▶ **Activity**: What is the number of lines in the data below that contain "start"? Reply with the number only.
**** Available data
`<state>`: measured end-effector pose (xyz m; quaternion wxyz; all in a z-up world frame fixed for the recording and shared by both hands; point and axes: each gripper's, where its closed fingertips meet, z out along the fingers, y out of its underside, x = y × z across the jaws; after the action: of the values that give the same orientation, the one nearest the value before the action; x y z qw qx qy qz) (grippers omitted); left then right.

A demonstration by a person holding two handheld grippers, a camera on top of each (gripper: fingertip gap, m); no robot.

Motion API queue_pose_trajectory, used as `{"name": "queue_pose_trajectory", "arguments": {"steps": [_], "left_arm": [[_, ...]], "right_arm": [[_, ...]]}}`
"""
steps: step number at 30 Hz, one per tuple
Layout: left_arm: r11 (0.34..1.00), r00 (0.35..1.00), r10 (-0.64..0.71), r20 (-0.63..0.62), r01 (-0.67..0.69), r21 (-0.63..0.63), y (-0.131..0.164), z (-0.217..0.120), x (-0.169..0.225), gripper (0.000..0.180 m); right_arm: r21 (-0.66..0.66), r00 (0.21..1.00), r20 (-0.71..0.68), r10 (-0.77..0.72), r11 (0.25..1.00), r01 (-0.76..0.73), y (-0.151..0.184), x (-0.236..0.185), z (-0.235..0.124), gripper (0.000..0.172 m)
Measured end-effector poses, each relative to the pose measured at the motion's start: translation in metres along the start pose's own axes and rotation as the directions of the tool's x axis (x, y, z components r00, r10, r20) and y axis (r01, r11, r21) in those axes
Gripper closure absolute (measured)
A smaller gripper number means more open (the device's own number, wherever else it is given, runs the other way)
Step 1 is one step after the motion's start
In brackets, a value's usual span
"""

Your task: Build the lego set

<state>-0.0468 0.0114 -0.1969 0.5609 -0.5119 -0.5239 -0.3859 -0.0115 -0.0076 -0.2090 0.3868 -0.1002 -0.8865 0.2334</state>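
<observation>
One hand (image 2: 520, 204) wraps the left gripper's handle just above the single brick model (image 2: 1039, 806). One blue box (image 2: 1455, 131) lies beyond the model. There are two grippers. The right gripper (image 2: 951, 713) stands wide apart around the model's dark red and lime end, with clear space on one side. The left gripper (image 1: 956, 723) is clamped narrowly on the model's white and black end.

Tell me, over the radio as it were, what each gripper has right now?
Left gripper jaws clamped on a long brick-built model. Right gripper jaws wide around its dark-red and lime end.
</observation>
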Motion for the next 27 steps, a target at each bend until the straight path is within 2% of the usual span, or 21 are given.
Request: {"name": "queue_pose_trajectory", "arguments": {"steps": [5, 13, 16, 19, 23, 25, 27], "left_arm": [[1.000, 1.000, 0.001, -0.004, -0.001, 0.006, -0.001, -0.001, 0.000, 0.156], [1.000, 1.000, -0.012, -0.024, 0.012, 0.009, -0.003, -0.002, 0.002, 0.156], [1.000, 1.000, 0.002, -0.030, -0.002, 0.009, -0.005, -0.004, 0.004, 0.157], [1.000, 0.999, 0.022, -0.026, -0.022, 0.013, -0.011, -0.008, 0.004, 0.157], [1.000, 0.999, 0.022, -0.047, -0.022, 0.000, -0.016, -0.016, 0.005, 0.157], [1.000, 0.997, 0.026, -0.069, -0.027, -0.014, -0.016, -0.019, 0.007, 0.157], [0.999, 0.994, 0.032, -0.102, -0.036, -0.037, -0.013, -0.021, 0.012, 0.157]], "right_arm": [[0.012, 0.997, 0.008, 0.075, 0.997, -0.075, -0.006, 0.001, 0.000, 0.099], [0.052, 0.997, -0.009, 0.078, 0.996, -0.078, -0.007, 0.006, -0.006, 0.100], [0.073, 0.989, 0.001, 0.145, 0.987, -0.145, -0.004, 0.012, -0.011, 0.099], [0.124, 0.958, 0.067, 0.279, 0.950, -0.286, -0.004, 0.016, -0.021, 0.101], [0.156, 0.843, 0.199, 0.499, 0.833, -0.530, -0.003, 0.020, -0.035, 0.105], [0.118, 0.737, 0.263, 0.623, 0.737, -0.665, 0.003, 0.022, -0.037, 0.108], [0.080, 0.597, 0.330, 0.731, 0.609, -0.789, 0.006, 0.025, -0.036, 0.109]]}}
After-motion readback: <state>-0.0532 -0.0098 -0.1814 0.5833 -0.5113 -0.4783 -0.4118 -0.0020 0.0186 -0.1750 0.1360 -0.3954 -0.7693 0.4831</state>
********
▶ **Solution below**: 2